Remember December
“Harapan
adalah seperti jalan di daerah pedalaman, pada awalnya tidak ada jalan setapak
semacam itu, namun sesudah banyak orang berjalan di atasnya, jalan itu
tercipta.” Lu Xun, penulis dan cerpenis asal Tiongkok.
Sore
hari di bulan Desember menjadi sore ter basah. Desember mengerti bagaimana menciptakan
suasana dengan deraian hujannya. Di ujung tahun, Ia telah membuat seluruh
memori terlintas tanpa batas. Desember pula yang berhasil membuat setiap yang
bernyawa kembali mengingat sang pencipta. Benar, Desember. Kau sungguh membuat
saya mengingat segalanya.
Sore
itu, hujan baru saja selesai. Di saat seperti ini, tidak ada yang lebih menenangkan
dari pemandangan guguran bunga-bunga Pohon Angsana. Bentuk kelopaknya serupa lonceng
kecil yang berhamburan. Kelopak kuningnya terurai jatuh mengisi ruang jalan
hingga warna aspalnya tidak lagi terlihat. Momen ini hanya terjadi di kala angin
bertiup kencang dan hujan lebih sering turun. Desember tidak hanya menyuguhkan
pemandangan indah bunga-bunga Pohon Angsana. Ia juga menarik setiap orang kembali
pada masa-masa kecil, seperti asik bermain hujan hingga tangan keriput.
Sebuah
obrolan hangat bulan Desember juga membuat degup jantung berdetak tidak normal.

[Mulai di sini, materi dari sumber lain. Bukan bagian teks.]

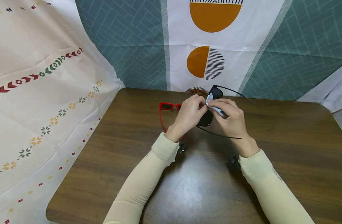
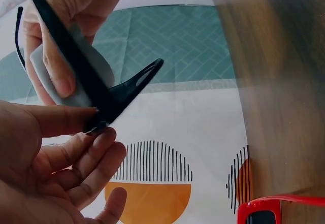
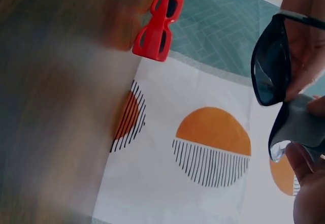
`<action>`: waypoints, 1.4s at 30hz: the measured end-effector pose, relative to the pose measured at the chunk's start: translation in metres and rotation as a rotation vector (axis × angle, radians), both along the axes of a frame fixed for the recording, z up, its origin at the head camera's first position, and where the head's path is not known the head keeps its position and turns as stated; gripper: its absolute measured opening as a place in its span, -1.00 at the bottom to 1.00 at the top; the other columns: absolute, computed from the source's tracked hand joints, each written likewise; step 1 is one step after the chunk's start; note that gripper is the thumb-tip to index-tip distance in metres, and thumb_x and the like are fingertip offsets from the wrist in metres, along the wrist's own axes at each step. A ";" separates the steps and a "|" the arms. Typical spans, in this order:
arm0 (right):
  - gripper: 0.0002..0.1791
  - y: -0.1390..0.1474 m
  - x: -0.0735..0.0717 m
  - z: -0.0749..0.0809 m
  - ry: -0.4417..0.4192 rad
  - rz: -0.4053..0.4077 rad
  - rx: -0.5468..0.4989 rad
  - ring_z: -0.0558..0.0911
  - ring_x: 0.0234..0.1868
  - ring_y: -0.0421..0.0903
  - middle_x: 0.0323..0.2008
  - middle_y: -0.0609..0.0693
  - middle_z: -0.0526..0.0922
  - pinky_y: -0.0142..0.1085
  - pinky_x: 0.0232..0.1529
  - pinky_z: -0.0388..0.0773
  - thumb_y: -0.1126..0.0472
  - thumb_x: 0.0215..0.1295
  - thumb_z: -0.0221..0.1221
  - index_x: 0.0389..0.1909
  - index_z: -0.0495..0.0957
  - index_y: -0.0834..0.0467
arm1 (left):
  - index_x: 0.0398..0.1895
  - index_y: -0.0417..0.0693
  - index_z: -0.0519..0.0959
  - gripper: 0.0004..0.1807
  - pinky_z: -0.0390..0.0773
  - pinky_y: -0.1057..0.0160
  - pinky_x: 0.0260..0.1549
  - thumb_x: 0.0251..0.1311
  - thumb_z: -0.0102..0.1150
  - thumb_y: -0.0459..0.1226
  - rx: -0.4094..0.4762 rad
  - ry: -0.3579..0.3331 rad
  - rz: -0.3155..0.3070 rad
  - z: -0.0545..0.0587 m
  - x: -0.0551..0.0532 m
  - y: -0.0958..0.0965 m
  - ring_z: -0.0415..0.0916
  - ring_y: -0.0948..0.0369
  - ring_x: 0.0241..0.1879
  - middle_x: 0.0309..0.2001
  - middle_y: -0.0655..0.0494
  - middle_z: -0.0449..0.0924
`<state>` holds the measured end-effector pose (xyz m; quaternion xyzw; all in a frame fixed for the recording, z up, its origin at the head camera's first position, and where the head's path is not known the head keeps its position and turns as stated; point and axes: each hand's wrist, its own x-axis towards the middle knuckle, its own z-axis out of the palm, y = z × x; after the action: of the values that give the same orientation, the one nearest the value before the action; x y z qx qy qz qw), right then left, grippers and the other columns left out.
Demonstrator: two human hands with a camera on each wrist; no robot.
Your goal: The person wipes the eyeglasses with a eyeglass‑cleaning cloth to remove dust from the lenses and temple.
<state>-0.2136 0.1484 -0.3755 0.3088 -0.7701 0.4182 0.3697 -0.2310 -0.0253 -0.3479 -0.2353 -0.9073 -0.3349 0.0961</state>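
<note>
Black sunglasses (image 1: pixel 205 119) are held up over the far part of the table with both temples unfolded. My left hand (image 1: pixel 190 111) pinches their frame between thumb and fingers, as the left wrist view shows at the frame's corner (image 2: pixel 99 122). A pale grey-blue cloth (image 1: pixel 217 109) is in my right hand (image 1: pixel 231 115), its fingers pressing it around one lens. The right wrist view has the other lens (image 3: pixel 271 66) uncovered, beside the cloth (image 3: pixel 299 122). Behind my left hand, red sunglasses (image 1: pixel 167 106) rest on the table, partly hidden by it.
The brown wooden table (image 1: pixel 103 155) ends close behind the hands. A patterned teal and white curtain (image 1: pixel 140 46) hangs along its far edge, and a cream embroidered cloth (image 1: pixel 48 102) hangs at the left.
</note>
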 end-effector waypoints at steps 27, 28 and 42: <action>-0.76 0.040 -0.007 0.013 -0.662 -0.214 -0.289 0.53 -0.35 -0.25 -0.23 -0.08 0.77 -0.48 -0.36 0.45 0.26 0.37 0.29 0.00 0.76 0.22 | -0.31 -0.02 0.72 -0.85 0.49 0.31 -0.25 0.38 0.20 -0.24 0.114 -0.144 0.064 0.001 -0.009 -0.016 0.50 0.19 -0.25 -0.25 0.15 0.67; -0.76 0.039 -0.007 0.013 -0.657 -0.227 -0.335 0.51 -0.43 -0.29 -0.35 -0.12 0.74 -0.50 -0.43 0.42 0.27 0.36 0.30 0.00 0.76 0.22 | -0.32 -0.02 0.72 -0.85 0.48 0.30 -0.27 0.38 0.20 -0.24 0.115 -0.150 0.070 0.001 -0.010 -0.016 0.50 0.18 -0.25 -0.25 0.15 0.67; -0.56 -0.002 -0.003 -0.023 0.080 -0.136 0.037 0.72 0.09 0.15 0.03 0.17 0.77 -0.24 0.25 0.56 0.64 0.20 0.27 0.08 0.73 0.27 | -0.27 -0.07 0.71 -0.86 0.49 0.36 -0.27 0.42 0.19 -0.26 0.107 -0.183 -0.007 0.001 -0.009 -0.009 0.51 0.20 -0.29 -0.30 0.12 0.66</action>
<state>-0.2171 0.1464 -0.3984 0.2789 -0.7816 0.3652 0.4219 -0.2404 -0.0338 -0.3474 -0.2011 -0.8924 -0.4033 0.0240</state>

Terkadang, kamu memberinya sedikit gurauan agar tidak begitu hambar. Namun, tiba-tiba,
gurauan itu berubah menjadi pertengkaran mulut. Untunglah, hujan kembali turun
cukup deras, sehingga obrolan berakhir dengan keheningan panjang. Tidak lama
kemudian, salah satu diantaranya memilih pergi, dan satunya memilih diam memandangi
punggung yang menghilang di ujung pintu.
Ada
banyak ingatan yang terlintas di Bulan Desember. Ia telah memberi gambaran
dengan jelas bagaimana obrolan kami kala itu berujung. Lebih dahsyatnya,
Desember melengkapinya dengan kata-kata. Tidak banyak kata-kata yang ia bawa
dalam memori. Hanya beberapa kata-kata sederhana yang mampu bertahan dalam
ingatan.
Desember
masih menanti, ia masih ada 20 hari lagi. Saya harap kamu mengerti.